Task directions: Two lines in the data below mark the range: the one with "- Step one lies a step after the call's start" and the one with "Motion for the". Return both, along with every line between them, exactly.

Task data:
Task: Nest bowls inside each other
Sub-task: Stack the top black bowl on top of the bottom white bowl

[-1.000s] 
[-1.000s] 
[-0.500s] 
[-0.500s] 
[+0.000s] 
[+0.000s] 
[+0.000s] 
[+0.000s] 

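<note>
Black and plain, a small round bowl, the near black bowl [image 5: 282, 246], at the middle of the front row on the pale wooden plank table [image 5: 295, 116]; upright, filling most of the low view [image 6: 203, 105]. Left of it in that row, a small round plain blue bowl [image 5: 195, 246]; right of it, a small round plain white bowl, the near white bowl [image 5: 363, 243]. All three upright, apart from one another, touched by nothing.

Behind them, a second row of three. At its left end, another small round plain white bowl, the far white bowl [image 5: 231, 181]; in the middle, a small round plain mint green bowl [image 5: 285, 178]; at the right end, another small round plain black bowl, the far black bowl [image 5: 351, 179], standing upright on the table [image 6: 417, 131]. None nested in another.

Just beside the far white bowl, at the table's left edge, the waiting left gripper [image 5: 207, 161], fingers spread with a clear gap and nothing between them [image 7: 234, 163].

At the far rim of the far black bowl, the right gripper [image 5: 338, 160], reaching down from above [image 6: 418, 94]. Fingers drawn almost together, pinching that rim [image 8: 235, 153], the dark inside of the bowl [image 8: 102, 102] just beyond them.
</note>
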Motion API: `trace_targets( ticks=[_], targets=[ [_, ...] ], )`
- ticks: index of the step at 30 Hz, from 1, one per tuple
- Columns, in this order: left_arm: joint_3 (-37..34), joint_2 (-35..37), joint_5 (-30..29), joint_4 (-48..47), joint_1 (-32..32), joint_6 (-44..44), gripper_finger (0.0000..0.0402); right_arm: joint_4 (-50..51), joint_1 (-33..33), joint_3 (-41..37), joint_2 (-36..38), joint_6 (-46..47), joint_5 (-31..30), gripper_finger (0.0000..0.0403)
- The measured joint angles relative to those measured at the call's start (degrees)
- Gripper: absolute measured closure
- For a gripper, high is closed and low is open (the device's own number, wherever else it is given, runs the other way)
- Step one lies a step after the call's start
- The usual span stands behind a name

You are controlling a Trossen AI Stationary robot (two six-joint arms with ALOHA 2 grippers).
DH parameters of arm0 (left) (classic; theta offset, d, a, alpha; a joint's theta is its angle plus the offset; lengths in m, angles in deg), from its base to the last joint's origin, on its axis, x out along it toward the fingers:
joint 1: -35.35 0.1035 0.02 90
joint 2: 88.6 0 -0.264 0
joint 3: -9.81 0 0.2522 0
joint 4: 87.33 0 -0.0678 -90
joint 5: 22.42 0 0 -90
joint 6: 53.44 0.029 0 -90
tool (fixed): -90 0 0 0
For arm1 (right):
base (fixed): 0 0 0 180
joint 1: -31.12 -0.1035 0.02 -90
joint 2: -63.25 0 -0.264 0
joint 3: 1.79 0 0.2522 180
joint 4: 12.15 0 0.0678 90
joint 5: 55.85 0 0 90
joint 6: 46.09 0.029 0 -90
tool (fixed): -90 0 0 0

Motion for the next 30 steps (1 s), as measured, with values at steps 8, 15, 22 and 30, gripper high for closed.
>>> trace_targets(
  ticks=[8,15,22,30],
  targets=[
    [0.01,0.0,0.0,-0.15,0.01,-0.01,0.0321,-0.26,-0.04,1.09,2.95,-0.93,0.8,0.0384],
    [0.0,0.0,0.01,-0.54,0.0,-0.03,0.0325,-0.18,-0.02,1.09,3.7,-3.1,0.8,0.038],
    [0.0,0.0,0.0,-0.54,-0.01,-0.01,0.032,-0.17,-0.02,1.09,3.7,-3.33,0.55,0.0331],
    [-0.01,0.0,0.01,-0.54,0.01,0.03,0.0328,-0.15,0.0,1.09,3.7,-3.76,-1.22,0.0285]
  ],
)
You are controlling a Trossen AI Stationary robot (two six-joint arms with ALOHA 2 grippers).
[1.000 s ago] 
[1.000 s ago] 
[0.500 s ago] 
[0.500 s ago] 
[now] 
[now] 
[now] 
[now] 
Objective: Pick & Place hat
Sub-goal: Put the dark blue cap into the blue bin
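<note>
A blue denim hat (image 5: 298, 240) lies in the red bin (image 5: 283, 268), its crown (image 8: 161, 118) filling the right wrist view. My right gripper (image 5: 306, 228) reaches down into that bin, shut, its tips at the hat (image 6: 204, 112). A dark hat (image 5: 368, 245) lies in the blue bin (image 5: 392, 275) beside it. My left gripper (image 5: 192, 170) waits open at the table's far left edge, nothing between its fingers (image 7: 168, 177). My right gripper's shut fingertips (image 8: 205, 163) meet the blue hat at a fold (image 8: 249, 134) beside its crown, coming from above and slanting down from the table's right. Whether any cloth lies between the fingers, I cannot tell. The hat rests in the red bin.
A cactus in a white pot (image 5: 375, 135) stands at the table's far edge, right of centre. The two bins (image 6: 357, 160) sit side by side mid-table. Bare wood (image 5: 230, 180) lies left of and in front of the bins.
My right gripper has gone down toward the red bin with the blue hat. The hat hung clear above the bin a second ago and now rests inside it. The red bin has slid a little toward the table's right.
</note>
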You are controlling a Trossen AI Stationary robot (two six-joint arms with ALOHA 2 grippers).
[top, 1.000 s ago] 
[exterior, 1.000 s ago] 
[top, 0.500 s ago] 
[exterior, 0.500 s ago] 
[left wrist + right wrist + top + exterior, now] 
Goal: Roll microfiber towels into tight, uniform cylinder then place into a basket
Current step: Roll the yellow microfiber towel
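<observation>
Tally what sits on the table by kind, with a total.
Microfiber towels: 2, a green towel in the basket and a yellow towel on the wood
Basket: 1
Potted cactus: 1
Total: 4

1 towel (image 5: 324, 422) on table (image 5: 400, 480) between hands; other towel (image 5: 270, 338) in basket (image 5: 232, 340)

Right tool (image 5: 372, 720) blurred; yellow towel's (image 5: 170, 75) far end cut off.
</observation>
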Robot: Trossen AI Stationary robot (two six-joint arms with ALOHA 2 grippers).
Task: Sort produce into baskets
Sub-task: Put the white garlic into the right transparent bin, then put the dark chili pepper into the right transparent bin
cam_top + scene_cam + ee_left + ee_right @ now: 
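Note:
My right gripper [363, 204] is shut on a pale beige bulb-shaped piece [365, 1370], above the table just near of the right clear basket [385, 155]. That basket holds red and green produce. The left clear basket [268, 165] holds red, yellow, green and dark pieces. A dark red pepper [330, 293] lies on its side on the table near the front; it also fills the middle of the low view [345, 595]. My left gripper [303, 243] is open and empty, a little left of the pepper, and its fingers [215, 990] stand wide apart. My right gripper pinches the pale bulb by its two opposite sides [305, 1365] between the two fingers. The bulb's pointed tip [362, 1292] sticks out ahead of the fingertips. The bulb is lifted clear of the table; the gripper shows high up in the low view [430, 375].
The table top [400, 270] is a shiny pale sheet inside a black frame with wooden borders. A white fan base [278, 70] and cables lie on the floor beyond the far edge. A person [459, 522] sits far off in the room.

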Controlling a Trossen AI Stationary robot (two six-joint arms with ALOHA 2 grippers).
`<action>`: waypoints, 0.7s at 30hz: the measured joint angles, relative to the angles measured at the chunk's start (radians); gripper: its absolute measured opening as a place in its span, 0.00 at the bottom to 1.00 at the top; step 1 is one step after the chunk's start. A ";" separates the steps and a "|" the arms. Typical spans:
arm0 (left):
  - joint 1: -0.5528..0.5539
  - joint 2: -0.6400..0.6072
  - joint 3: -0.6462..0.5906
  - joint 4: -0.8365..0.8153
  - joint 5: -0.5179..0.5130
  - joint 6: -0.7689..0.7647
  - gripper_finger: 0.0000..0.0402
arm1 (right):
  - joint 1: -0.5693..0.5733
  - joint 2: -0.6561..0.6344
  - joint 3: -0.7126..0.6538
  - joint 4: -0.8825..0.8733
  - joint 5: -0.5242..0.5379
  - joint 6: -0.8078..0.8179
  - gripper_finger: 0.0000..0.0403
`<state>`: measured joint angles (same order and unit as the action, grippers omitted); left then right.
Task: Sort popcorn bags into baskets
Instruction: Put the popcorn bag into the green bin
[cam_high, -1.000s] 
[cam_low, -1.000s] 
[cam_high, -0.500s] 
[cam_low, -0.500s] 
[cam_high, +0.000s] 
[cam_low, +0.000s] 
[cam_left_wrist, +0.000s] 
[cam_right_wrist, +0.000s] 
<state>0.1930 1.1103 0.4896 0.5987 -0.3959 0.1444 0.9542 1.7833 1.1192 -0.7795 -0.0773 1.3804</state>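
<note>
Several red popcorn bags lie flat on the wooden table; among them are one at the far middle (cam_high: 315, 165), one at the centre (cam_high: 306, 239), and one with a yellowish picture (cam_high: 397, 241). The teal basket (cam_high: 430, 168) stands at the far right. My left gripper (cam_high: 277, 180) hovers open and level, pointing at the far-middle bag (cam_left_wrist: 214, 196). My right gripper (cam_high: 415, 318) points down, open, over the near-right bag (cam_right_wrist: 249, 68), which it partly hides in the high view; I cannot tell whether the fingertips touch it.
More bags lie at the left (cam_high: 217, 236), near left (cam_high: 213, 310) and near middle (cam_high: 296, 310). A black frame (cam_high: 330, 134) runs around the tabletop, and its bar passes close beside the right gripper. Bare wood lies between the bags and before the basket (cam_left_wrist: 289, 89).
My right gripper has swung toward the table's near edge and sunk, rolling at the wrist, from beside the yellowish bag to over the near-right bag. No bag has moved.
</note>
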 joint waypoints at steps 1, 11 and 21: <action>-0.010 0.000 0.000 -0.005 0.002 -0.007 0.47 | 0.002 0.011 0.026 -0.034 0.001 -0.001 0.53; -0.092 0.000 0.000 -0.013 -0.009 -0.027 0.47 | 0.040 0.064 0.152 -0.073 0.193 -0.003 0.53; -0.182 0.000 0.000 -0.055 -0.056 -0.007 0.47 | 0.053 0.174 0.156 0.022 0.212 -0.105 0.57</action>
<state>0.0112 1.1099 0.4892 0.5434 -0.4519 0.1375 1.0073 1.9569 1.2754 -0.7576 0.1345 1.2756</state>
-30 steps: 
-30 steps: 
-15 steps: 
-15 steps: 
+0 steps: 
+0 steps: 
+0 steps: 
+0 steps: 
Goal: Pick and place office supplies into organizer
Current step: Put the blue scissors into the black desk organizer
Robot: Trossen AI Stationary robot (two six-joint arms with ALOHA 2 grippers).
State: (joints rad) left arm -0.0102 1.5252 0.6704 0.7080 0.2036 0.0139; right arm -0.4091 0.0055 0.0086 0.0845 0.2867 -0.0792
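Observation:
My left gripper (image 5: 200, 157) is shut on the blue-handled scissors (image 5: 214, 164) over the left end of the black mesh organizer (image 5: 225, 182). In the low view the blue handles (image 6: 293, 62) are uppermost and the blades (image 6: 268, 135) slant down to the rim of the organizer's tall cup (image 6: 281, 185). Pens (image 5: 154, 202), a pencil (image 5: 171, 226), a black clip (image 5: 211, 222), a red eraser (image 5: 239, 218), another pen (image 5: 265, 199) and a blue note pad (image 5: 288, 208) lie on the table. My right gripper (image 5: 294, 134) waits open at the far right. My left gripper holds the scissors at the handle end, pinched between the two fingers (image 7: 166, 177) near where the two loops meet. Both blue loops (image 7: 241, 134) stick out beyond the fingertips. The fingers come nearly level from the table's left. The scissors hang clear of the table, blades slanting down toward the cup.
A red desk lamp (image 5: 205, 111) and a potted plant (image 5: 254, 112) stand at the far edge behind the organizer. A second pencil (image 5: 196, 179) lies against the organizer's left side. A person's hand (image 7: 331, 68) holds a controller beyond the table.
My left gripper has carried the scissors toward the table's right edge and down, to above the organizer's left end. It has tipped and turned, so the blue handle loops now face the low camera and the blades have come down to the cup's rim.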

Solution to the exercise:
- Step one lies a step after the call's start
- The usual span stands behind a name

You are controlling a Trossen AI Stationary robot (two six-joint arms with ALOHA 2 grippers).
DH parameters of arm0 (left) (classic; theta offset, d, a, alpha; a joint's theta is its angle plus the offset; lengths in m, angles in deg), from its base to the last joint's origin, on its axis, x out along it toward the fingers:
joint 1: -35.35 0.1035 0.02 90
joint 2: 88.6 0 -0.264 0
joint 3: -9.81 0 0.2522 0
joint 4: 87.33 0 -0.0678 -90
joint 5: 22.42 0 0 -90
joint 6: 53.44 0.029 0 -90
tool (fixed): -90 0 0 0
For arm1 (right):
base (fixed): 0 0 0 180
joint 1: -31.12 -0.1035 0.02 -90
joint 2: -63.25 0 -0.264 0
joint 3: 1.79 0 0.2522 180
joint 4: 12.15 0 0.0678 90
joint 5: 55.85 0 0 90
joint 6: 46.09 0.029 0 -90
tool (fixed): -90 0 0 0

Motion for the next 30 steps (1 s), as measured, with values at steps 8, 15, 22 and 30, gripper high for closed.

Now the output is complete.